4. Pursue Public Health Engagement

Collaboration is rapidly becoming a financial imperative as health systems face pressure to improve outcomes with tighter margins.

  • Address Duplication: Many health systems build and operate community-facing programs (e.g., maternal health, immunizations, home visits) that overlap with services from payers and local health departments (LHDs). This duplication is costly and inefficient.

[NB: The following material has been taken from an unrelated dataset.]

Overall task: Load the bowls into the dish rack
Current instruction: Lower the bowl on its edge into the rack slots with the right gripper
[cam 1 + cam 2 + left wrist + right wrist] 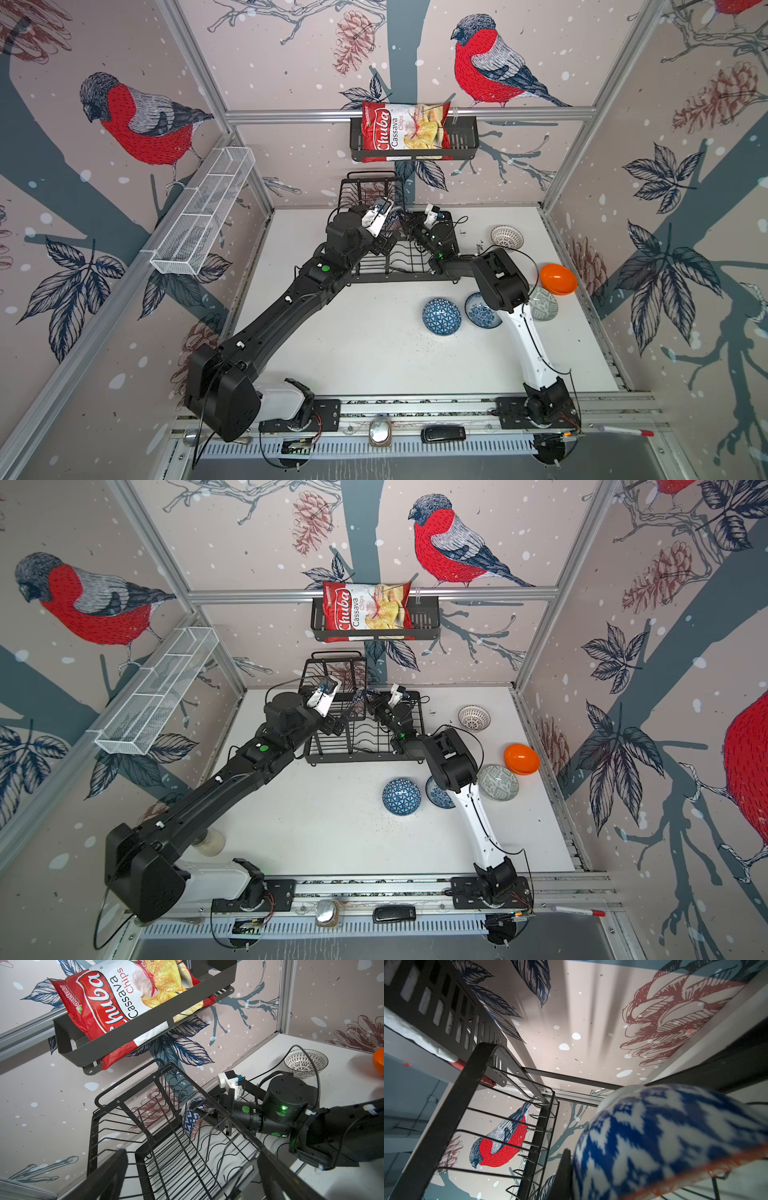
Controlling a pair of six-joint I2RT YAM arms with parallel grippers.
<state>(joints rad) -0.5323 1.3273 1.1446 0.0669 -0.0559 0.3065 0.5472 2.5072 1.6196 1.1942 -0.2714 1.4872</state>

  • Leverage Partnerships: With public health programs facing budget cuts, they are more receptive to innovative partnerships with private sector organizations and non-profit healthcare to achieve shared goals. Health systems can leverage LHD resources, which are already embedded in communities and often deliver services at lower cost due to established infrastructure, public funding, and community trust. Pooling resources can extend reach, reduce overhead, and improve outcomes while boosting the bottom line.
  • Impact on Value-Based Care: In VBC models, providers are often financially accountable for total cost of care. Partnering with LHDs and public/private payers to address upstream needs (immunization, prenatal care, chronic disease outreach) can reduce unnecessary ER visits and hospitalizations, boosting shared savings performance.
  • Strategic Inventory: Provider leaders should conduct a system-wide inventory of community-facing programs to identify overlaps with LHDs or community-based organizations. This informs decisions on consolidation, co-investment, or shared service models for improved impact and financial sustainability.